He put his fist up to the door and rapped once, twice.
A middling tenor voice approached. “Coming!” And then, the door clicked open.
Knives looked forward with expectancy, bringing up the small basket of alms and fruits from his other hand. “Brother–Vash. It's good to… See you again.”
“Nai,” Vash nodded, a placid smile coming over his face. “Would you like to come in?”
“If you permit it.”
Vash stepped aside and motioned for us both to come inside. Knives went in first, and I followed just a few steps behind.
Me, I'm from an old world. Some would call it the Old World. Some say Pre-War. I say Pre-Conceived. There is a notion hidden behind all their words, when I reveal this information, that I was born well over 500 years ago and kept in a cryogenic state for centuries, they look at me as if I've grown a third head.
The Old World Blues kick in, I think about taking off my shoes. I don't even bother as I spot the head of a nail poking out an inch from the harrowed wood floor.
“You look well,” Knives says, giving his brother a once-over.
“Thanks,” Vash replied. “So do you.”
Knives hands the basket over to Vash, nodding slightly as he does. “For you and your family. It would be… Nice to meet them, if you'd allow.”
“Vash, honey, who are you talking to?” A voice rang out like a chiming bell as footsteps approached across the floor.
“Darling,” Vash smiled, looking towards the person. “This is my brother, Knives. I've told you about him, yes?”
I could see her body tense up, ever so slightly. Her hand grazed down Vash's forearm, finding his hand. They squeezed, Vash trying to reassure her.
This was it–this was his wife.
“Oh, and–” Vash cleared his throat, turning towards me. “Is this… A friend?”
I quickly glanced at Knives, who glanced back at me. “My name is Jason Doe,” I said. “I've heard good things about you from Knives.”
He smiles at me. “Jason, it's nice to meet you.” He reaches out his hand to shake, and I take it. It's his cold prosthetic hand. Like the coldness in his blue eyes.
“And you,” I reply.
“And this is my wife–”
I blink, and it feels like an eternity of darkness. I hear a train rushing through a tunnel. I hear a flock of birds escaping an island in the center of a lake. I hear someone screaming as they get shot in the Nevada desert.
I don't hear her name, but I know it. My heart has always known it. When I open my eyes again, the moment is gone, and everything is back to how it was before.
“Well, you're already here, so–why not join us for dinner?” Vash motions towards the dining room.
Knives didn't eat food. I did, but I didn't know how comfortable I felt eating here.

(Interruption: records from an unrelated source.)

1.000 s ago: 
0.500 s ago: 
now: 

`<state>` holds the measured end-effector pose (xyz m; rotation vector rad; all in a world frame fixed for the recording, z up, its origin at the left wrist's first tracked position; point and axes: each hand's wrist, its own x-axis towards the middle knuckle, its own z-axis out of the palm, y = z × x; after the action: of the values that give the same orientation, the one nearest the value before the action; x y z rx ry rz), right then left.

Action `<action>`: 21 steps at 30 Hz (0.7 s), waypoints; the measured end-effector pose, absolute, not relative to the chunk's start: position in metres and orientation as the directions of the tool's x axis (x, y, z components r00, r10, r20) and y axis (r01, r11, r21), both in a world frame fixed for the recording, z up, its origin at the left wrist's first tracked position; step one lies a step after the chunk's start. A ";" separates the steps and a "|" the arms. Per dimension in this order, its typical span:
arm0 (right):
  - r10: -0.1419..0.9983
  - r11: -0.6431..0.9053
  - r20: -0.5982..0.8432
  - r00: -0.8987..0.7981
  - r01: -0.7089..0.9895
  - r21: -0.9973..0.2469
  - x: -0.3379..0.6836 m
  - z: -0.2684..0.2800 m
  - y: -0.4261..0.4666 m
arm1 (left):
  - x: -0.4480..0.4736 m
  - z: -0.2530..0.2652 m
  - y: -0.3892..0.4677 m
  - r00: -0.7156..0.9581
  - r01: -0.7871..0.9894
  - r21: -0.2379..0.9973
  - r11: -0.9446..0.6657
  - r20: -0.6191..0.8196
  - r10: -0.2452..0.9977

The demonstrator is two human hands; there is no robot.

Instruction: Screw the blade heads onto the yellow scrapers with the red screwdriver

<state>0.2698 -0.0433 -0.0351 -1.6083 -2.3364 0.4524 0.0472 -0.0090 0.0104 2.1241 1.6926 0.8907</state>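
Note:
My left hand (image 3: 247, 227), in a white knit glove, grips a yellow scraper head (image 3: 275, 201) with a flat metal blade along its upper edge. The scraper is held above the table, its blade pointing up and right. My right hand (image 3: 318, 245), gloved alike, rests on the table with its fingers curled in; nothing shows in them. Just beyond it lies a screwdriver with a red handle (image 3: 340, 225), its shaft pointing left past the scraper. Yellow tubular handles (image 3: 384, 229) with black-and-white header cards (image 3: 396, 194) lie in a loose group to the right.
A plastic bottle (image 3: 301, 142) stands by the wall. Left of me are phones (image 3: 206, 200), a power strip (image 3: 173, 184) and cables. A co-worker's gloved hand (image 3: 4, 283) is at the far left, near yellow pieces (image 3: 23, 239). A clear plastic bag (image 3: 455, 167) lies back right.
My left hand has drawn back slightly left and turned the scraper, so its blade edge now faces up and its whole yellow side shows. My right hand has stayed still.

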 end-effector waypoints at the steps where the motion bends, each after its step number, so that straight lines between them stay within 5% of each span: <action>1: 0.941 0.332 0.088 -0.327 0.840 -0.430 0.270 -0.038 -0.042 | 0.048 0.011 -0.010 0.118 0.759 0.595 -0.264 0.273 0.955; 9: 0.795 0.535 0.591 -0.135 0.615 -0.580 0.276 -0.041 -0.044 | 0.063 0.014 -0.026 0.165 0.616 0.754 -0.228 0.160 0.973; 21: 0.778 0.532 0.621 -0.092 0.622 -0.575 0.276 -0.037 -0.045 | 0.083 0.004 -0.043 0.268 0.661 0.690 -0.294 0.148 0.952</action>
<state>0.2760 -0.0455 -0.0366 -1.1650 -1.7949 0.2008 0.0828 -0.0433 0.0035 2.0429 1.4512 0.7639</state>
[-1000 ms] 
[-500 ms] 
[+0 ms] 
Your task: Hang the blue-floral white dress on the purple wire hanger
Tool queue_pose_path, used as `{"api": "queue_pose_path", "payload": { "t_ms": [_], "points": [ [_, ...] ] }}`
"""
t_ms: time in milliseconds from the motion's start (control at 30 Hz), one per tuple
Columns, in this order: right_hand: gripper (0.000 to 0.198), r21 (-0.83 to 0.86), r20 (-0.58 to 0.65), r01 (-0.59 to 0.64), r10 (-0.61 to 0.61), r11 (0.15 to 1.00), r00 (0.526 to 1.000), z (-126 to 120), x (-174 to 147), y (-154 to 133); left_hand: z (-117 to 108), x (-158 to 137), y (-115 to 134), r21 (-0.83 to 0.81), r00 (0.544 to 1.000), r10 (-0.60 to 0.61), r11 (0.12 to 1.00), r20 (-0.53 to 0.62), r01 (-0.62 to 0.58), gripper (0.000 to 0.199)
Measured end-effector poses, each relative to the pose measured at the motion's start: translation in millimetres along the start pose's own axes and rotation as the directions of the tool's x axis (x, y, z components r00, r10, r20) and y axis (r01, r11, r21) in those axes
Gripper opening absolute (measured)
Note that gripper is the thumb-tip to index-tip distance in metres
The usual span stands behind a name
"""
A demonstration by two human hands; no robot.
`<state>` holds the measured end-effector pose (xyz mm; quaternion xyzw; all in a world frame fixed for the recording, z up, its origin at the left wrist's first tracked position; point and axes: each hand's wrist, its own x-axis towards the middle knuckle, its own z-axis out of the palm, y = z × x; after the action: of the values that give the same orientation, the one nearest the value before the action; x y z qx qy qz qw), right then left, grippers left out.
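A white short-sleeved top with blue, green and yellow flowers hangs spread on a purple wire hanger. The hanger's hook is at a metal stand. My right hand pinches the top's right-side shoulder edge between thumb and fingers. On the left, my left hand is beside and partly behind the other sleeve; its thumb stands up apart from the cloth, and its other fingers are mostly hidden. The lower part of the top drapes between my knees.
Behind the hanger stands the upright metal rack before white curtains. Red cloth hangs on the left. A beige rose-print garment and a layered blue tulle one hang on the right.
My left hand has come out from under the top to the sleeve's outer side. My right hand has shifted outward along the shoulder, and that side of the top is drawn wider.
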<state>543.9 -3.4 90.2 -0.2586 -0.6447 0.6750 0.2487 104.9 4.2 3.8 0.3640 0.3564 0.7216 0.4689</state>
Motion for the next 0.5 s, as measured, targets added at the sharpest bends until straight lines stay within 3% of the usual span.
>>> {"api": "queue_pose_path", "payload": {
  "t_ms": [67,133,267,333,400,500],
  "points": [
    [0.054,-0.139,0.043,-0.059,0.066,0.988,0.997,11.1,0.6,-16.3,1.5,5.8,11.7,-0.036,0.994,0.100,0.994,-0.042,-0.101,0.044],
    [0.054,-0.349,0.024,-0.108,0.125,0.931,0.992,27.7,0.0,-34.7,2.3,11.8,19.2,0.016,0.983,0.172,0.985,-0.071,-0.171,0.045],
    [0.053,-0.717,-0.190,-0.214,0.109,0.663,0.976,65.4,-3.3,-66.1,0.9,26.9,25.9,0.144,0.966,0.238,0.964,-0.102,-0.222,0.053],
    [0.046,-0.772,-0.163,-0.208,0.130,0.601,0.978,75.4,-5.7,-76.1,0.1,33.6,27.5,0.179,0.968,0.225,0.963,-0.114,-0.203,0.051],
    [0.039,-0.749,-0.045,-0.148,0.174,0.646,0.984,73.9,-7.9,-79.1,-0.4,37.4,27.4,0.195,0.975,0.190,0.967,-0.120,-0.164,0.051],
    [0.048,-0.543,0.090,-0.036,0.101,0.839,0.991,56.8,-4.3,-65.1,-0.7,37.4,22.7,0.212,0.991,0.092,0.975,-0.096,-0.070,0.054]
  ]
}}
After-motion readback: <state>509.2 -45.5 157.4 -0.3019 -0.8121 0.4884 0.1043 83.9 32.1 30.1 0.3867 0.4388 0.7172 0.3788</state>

It felt like his wife's eyes were boring into my skull.
“Dinner would be much appreciated,” Knives answered for me.
“Great!” Vash clapped his hands together. “Honey, would you like any help with dinner?”
“No, I'll be alright,” she replied. “You two just relax and catch up, okay?”
“Will do!” With a quick kiss, the two part, and we're guided to the living room.
Her words, you two, stick with me. It's like I was a ghost, an unmentionable. Well, I suppose to them, I currently have no relationship with Knives. By all means, I'm just some stranger. But I know I'm not. I know I'm not…
The silence in the living room, save for an intermittent sputter of the fireplace, is deafening. It's exhausting, excruciating, and suffocating. These two cannot communicate verbally for the life of them. Which would be fine, if only…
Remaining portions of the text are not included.